S’il résulte de l’attestation de M. [F] [N], datée du 23 février 2025, que la haie litigieuse de M. [Z] « est implantée depuis les années 1991, Les jardins d’Anaïs n’existaient pas », la date à laquelle cette haie a dépassé la hauteur déterminée par l’article 671 du code précité reste ignorée, étant rappelé que le point de départ du délai de la prescription trentenaire n’est pas la date de plantation des végétaux mais celle à laquelle ils ont dépassé la hauteur maximum légalement autorisée.
Selon l’article 637 du code civil : « Une servitude est une charge imposée sur un héritage pour l’usage et l’utilité d’un héritage appartenant à un autre propriétaire ».
Il en résulte que constitue une servitude la charge légale imposée par les articles 671 et suivants aux propriétaires de terrain de respecter des règles de distance entre les plantations.
Or une servitude pouvant être invoquée par tout propriétaire ou titulaire de droits réels sur le fonds dominant, il appartient à la SCCV Les Jardins d’Anaïs de démontrer sa qualité de propriétaire du fonds jouxtant celui des époux [Z] ou qu’elle détient des droits réels sur celui-ci pour leur imposer la taille de leur haie sur le fondement des dispositions de l’article 671 précité.
Toutefois, aucun élément n’est communiqué pour dire cette qualité de propriétaire si ce n’est son affirmation faite sans offre de preuve selon laquelle elle a « entrepris la contruction d’un ensemble immobilier sur un terrain lui appartenant et mitoyen sur une partie du terrain des époux [Z] ».
Sans plus ample discussion, le jugement déféré est donc infirmé en ce qu’il a condamné sous astreinte les époux [Z] à tailler leur haie à la hauteur règlementaire de 2 mètres.

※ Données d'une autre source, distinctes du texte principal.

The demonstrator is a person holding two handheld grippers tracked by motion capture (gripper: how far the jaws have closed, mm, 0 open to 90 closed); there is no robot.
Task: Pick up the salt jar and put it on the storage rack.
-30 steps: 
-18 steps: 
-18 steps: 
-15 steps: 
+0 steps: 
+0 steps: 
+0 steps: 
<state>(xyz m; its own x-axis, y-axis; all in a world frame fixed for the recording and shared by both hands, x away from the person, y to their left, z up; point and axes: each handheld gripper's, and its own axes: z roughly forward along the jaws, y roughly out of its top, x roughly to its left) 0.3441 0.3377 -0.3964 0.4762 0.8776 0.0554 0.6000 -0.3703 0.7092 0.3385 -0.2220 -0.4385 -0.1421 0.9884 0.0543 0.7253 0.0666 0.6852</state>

Sur les mesures accessoires
Les parties, qui succombent chacune dans leurs prétentions sont condamnées à supporter les frais irrépétibles et les dépens qu’elles ont personnellement exposés en première instance et en appel.
Les mesures accessoires de première instance sont infirmées en conséquence.
PAR CES MOTIFS
La cour, statuant publiquement, par arrêt contradictoire,
Confirme le jugement déféré sauf en ses dispositions relatives à l’accueil de la demande reconventionnelle de la SCCV Les Jardins d’Anaïs et aux mesures accessoires,
Statuant à nouveau sur les chefs infirmés et ajoutant,
Déboute M. [E] [Z] et Mme [Y] [K] épouse [Z] de leur demande de condamnation sous astreinte de la SCCV Les Jardins d’Anaïs à remédier à l’empiétement du grillage de clôture côté Ouest de leur propriété,
Dit recevable mais mal fondée la demande de condamnation sous astreinte de la SCCV Les Jardins d’Anaïs formée à l’encontre de M. [E] [Z] et Mme [Y] [K] épouse [Z] sur le fondement de l’article 671 du code civil,
Dit que les parties conservent la charge de leurs dépens et frais irrépétibles personnels exposés en première instance et en appel.
Prononcé par mise à disposition de l’arrêt au greffe de la Cour, les parties en ayant été préalablement avisées dans les conditions prévues au deuxième alinéa de l’article 450 du code de procédure civile,
Signé par Madame Clerc , président, et par Madame Burel, greffier, auquel la minute de la décision a été remise par le magistrat signataire.